------ Stored data ------

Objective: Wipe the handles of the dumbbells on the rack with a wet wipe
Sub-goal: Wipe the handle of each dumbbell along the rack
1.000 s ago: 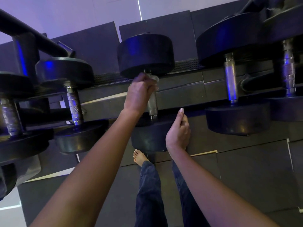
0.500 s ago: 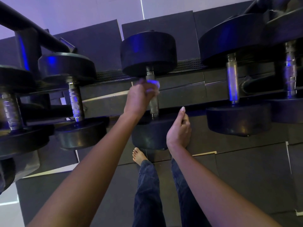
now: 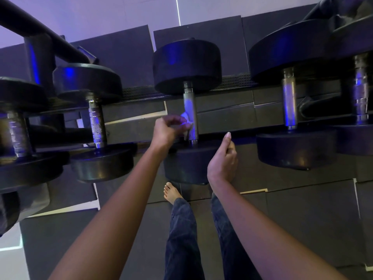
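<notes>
Left hand [image 3: 168,131] just left of centre dumbbell handle [image 3: 191,116], fingers curled, pinching crumpled white wet wipe [image 3: 186,123] against knurled steel. Right hand [image 3: 224,160] beside near black head [image 3: 185,164] below handle, thumb straight, fingers curled, grip unclear. Dark rubber floor tiles [image 3: 302,219], purple-lit wall [image 3: 121,11].

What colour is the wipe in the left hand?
The wet wipe is white, lit bluish; head view.

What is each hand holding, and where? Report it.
Left hand pinches the wet wipe by its bunched end, against the middle dumbbell's handle. Right hand grips that dumbbell's near head at its right edge.
</notes>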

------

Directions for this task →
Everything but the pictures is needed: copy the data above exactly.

Answer section →
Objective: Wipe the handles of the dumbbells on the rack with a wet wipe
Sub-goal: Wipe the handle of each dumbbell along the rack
1.000 s ago: 
0.500 s ago: 
now: 
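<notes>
Left hand [image 3: 168,131] just left of centre dumbbell handle [image 3: 191,116], fingers curled, pinching crumpled white wet wipe [image 3: 186,123] against knurled steel. Right hand [image 3: 224,160] beside near black head [image 3: 185,164] below handle, thumb straight, fingers curled, grip unclear. Dark rubber floor tiles [image 3: 302,219], purple-lit wall [image 3: 121,11].

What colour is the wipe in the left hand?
The wet wipe is white, lit bluish; head view.

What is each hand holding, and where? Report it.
Left hand pinches the wet wipe by its bunched end, against the middle dumbbell's handle. Right hand grips that dumbbell's near head at its right edge.
</notes>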

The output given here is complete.